The Converse of Wilson's Theorem

Wilson's Theorem establishes that for any prime $p$, it must be true that $(p-1)! \equiv -1 \pmod{p}$, but we can also show that the converse is true. That is to say, if $n$ is some positive integer with $(n-1)! \equiv -1$, then $n$ must be prime.

To prove this, we argue indirectly...

Suppose $n$ is not prime. Then $n$ is composite and has some positive divisor $a$ with $1 \lt a \lt n$.

As $(n-1)!$ is the product of all integers between $1$ and $n$, exclusive -- it must be the case that $a$ is one of these factors, which tells us that $$a \mid (n-1)!$$

Turning our attention to the given hypothesis that $(n-1)! \equiv -1 \pmod{n}$, we see this implies $n \mid (n-1)! + 1$.

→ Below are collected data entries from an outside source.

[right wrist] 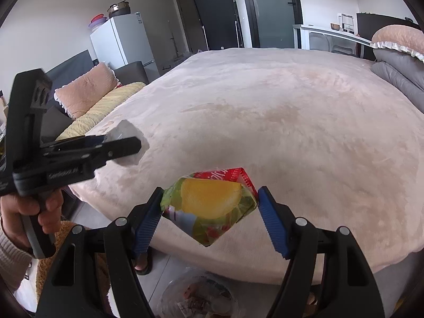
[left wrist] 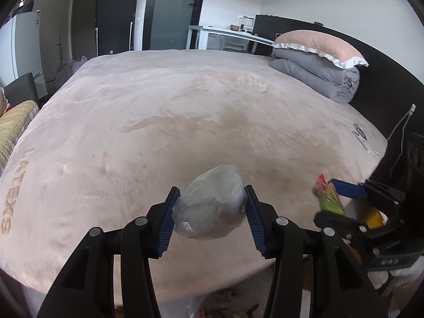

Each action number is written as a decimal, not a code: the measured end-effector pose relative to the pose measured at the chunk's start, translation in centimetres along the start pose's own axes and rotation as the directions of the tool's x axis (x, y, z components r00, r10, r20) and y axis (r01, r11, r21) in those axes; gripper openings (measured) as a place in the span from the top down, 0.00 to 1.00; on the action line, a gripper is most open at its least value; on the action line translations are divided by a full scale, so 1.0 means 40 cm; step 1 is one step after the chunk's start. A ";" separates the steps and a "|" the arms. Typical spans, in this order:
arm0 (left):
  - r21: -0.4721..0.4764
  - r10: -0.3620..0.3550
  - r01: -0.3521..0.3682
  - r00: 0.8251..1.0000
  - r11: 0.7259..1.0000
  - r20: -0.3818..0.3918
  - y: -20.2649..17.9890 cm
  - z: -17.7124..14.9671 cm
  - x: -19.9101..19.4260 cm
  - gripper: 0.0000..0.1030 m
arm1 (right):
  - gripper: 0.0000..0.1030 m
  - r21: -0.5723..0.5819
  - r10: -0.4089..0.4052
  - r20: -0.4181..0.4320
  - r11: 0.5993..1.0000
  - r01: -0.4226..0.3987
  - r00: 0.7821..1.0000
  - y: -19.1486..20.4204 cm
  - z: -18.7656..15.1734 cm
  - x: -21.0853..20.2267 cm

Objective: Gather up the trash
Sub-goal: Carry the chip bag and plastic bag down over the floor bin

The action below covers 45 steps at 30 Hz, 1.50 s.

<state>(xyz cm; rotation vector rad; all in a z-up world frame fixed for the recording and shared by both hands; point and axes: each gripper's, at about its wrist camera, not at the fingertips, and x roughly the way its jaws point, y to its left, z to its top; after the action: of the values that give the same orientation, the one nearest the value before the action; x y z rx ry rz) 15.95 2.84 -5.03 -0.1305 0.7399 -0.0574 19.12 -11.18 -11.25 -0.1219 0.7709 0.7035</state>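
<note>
In the left wrist view, my left gripper (left wrist: 212, 189) is shut on a crumpled clear plastic bag (left wrist: 212, 206), held above the near edge of the bed (left wrist: 185, 111). My right gripper (right wrist: 210, 189) is shut on a green chip bag (right wrist: 209, 206) with a yellow chip picture and a red top. In the right wrist view, the left gripper (right wrist: 127, 140) shows at the left in a person's hand (right wrist: 39, 212), with the plastic bag (right wrist: 129, 132) at its tip. The right gripper (left wrist: 324, 198) and chip bag (left wrist: 327, 196) appear at the right of the left wrist view.
A clear trash bag (right wrist: 198, 294) with scraps lies on the floor below both grippers. A folded grey quilt (left wrist: 323, 76) under a pink pillow (left wrist: 318, 45) sits at the bed's far right. A flat device (left wrist: 361, 137) and a cable (left wrist: 400, 124) lie by the right edge. A sofa (right wrist: 100, 106) stands at the left.
</note>
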 end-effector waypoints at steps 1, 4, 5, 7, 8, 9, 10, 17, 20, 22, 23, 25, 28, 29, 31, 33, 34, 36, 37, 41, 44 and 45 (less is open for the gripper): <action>0.000 -0.004 0.004 1.000 1.000 0.002 -0.002 -0.008 -0.010 0.53 | 0.31 -0.002 -0.003 -0.001 1.000 0.003 1.000 0.007 -0.006 -0.011; -0.015 -0.024 0.024 1.000 1.000 0.000 -0.013 -0.043 -0.047 0.53 | 0.31 -0.004 -0.007 -0.005 1.000 0.007 1.000 0.024 -0.028 -0.038; -0.017 -0.028 0.028 1.000 0.999 0.000 -0.018 -0.056 -0.059 0.53 | 0.31 -0.004 -0.008 -0.008 1.000 0.007 1.000 0.027 -0.036 -0.042; -0.020 -0.040 0.039 0.999 0.999 -0.006 -0.028 -0.080 -0.075 0.53 | 0.31 -0.001 -0.004 -0.018 1.000 0.004 1.000 0.037 -0.056 -0.056; -0.020 -0.044 0.043 0.999 0.999 -0.010 -0.034 -0.094 -0.082 0.53 | 0.31 -0.002 -0.003 -0.023 1.000 0.003 1.000 0.038 -0.065 -0.058; -0.022 -0.047 0.047 0.999 0.999 -0.014 -0.035 -0.105 -0.088 0.53 | 0.31 -0.003 -0.002 -0.031 1.000 0.002 1.000 0.044 -0.076 -0.062; -0.026 -0.052 0.051 0.999 0.998 -0.017 -0.037 -0.117 -0.093 0.53 | 0.31 -0.003 0.000 -0.036 1.000 0.000 0.999 0.048 -0.085 -0.065; -0.055 -0.075 0.072 0.995 0.996 -0.064 -0.049 -0.209 -0.105 0.53 | 0.31 0.002 0.017 -0.090 1.000 -0.017 0.996 0.074 -0.156 -0.064; -0.075 -0.083 0.077 0.992 0.994 -0.090 -0.049 -0.248 -0.097 0.53 | 0.31 0.010 0.024 -0.117 1.000 -0.023 0.993 0.079 -0.187 -0.056; -0.085 -0.089 0.080 0.990 0.993 -0.106 -0.054 -0.269 -0.092 0.53 | 0.31 0.019 0.030 -0.137 0.999 -0.027 0.990 0.080 -0.209 -0.050; -0.092 -0.093 0.083 0.989 0.992 -0.116 -0.056 -0.281 -0.089 0.53 | 0.31 0.021 0.030 -0.143 0.999 -0.027 0.989 0.079 -0.217 -0.048; -0.099 -0.100 0.087 0.986 0.991 -0.132 -0.057 -0.304 -0.084 0.53 | 0.31 0.030 0.033 -0.165 0.999 -0.029 0.986 0.077 -0.240 -0.039; -0.111 -0.111 0.093 0.980 0.989 -0.167 -0.062 -0.339 -0.065 0.53 | 0.31 0.042 0.039 -0.197 0.999 -0.031 0.980 0.071 -0.269 -0.022; -0.114 -0.114 0.095 0.978 0.989 -0.175 -0.062 -0.346 -0.059 0.53 | 0.31 0.047 0.041 -0.205 0.998 -0.032 0.978 0.069 -0.277 -0.018; -0.119 -0.119 0.098 0.974 0.988 -0.194 -0.064 -0.363 -0.047 0.53 | 0.31 0.057 0.045 -0.226 0.998 -0.033 0.973 0.064 -0.293 -0.008; -0.122 -0.125 0.101 0.969 0.987 -0.213 -0.067 -0.381 -0.033 0.53 | 0.31 0.064 0.047 -0.240 0.997 -0.033 0.970 0.061 -0.307 -0.001; -0.123 -0.126 0.101 0.967 0.987 -0.221 -0.068 -0.387 -0.027 0.53 | 0.31 0.070 0.050 -0.253 0.997 -0.033 0.966 0.059 -0.317 0.006; -0.133 -0.134 0.105 0.961 0.986 -0.241 -0.067 -0.402 -0.012 0.53 | 0.31 0.077 0.053 -0.270 0.997 -0.034 0.961 0.057 -0.330 0.016; -0.134 -0.137 0.105 0.958 0.985 -0.252 -0.067 -0.409 -0.005 0.53 | 0.31 0.079 0.053 -0.277 0.996 -0.033 0.959 0.056 -0.336 0.021; -0.146 -0.144 0.105 0.947 0.984 -0.287 -0.063 -0.433 0.019 0.53 | 0.31 0.095 0.055 -0.312 0.995 -0.027 0.948 0.048 -0.356 0.045; -0.163 -0.153 0.106 0.937 0.981 -0.314 -0.058 -0.452 0.040 0.53 | 0.31 0.113 0.059 -0.336 0.993 -0.022 0.940 0.037 -0.369 0.063; -0.174 -0.159 0.106 0.932 0.979 -0.327 -0.054 -0.460 0.050 0.53 | 0.31 0.119 0.061 -0.343 0.993 -0.021 0.937 0.033 -0.373 0.068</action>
<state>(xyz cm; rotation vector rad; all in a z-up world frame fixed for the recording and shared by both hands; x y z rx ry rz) 5.01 -1.29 -19.52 -0.3238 1.0817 -0.1552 10.76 -13.91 -23.66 -0.1282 1.1527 0.6841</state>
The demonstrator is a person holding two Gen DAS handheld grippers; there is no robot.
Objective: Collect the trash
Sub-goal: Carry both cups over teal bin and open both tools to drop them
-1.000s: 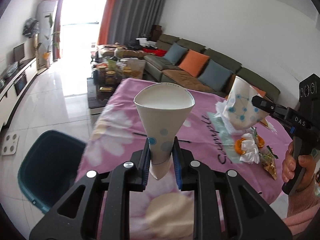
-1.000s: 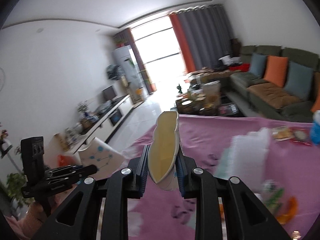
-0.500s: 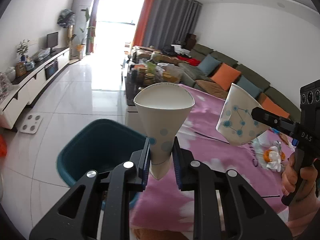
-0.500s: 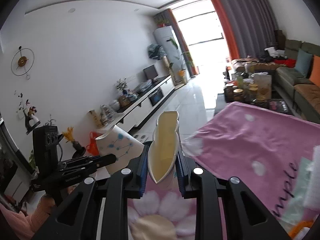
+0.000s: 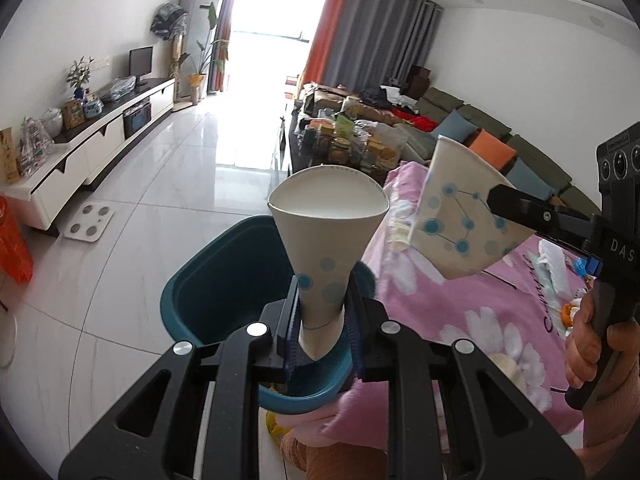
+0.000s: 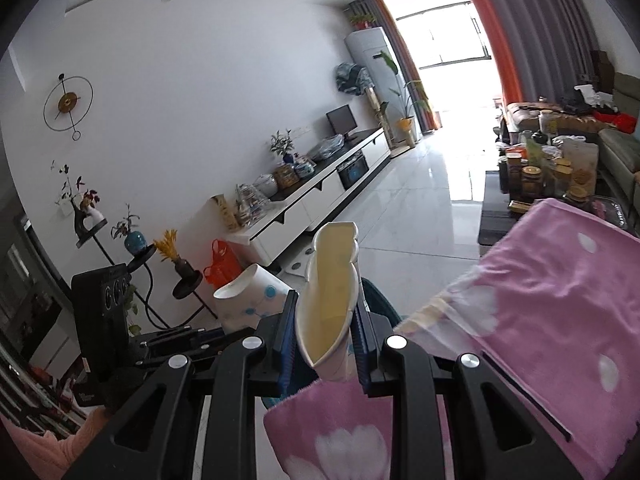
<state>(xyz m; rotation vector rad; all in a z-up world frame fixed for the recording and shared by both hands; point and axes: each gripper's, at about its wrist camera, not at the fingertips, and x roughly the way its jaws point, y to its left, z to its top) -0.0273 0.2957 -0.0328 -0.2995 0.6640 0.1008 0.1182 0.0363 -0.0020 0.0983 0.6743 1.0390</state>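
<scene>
My left gripper (image 5: 320, 330) is shut on a crushed white paper cup with blue dots (image 5: 326, 240), held upright above the teal trash bin (image 5: 224, 292) beside the table. My right gripper (image 6: 325, 340) is shut on a second flattened paper cup (image 6: 330, 292). In the left wrist view that cup (image 5: 460, 220) hangs to the right over the pink tablecloth (image 5: 460, 304). In the right wrist view the left gripper's cup (image 6: 250, 296) is at the left, and only a sliver of the bin (image 6: 380, 304) shows behind the fingers.
More litter (image 5: 560, 276) lies on the flowered tablecloth at the right: tissues, orange peel, wrappers. A crowded coffee table (image 5: 348, 140) and sofa (image 5: 480, 136) stand beyond. A white scale (image 5: 88, 222) lies on the tiled floor; a TV cabinet (image 5: 92, 144) lines the left wall.
Both grippers have swung left from over the table toward the bin, still holding their cups. The bin is now directly under the left gripper.
</scene>
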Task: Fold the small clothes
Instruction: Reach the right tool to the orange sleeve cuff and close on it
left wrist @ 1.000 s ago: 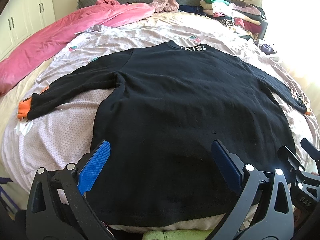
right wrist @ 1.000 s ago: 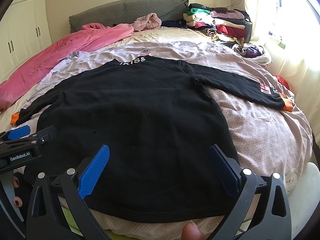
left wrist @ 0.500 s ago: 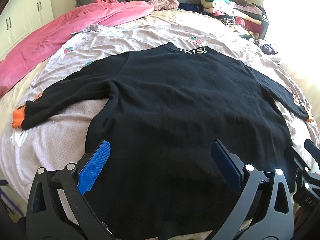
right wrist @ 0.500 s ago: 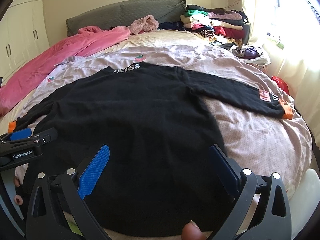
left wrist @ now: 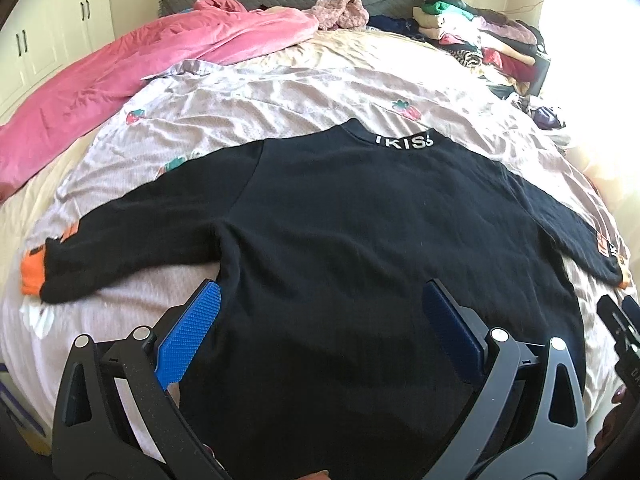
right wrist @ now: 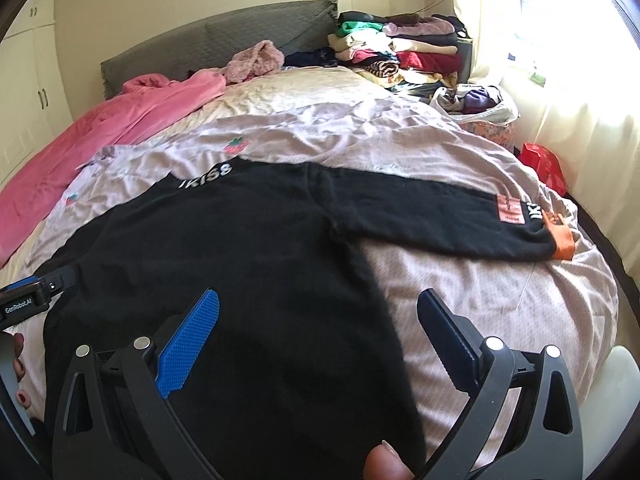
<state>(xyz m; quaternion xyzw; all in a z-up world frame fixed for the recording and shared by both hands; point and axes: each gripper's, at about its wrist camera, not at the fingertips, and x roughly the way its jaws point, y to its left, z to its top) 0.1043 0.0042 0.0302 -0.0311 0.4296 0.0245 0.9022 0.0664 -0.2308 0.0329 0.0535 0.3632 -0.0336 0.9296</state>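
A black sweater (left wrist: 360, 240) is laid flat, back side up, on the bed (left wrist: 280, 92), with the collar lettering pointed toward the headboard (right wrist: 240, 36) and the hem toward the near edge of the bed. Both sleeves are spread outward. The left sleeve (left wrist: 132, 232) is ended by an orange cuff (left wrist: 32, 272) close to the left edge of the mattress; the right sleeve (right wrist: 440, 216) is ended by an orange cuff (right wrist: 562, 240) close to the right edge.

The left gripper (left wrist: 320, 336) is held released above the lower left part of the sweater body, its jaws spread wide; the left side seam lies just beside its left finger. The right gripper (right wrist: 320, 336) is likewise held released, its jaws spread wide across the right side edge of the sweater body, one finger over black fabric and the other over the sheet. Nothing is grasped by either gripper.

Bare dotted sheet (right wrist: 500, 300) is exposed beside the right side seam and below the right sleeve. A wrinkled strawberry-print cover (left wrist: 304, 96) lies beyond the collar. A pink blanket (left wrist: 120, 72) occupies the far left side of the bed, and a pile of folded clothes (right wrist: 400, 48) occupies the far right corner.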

Recalling that $a$ is a presumed divisor of $n$, we must then also have $$a \mid (n-1)! + 1$$

Knowing that $a \mid (n-1)!$ and $a \mid (n-1)! + 1$ forces us to conclude that $a \mid 1$, and the only positive divisor of $n$ that satisfies this would be $a=1$. This contradicts the statement that $1 \lt a \lt n$, however.

As such, our assumption must be incorrect and its opposite must be true.

$n$ is indeed prime.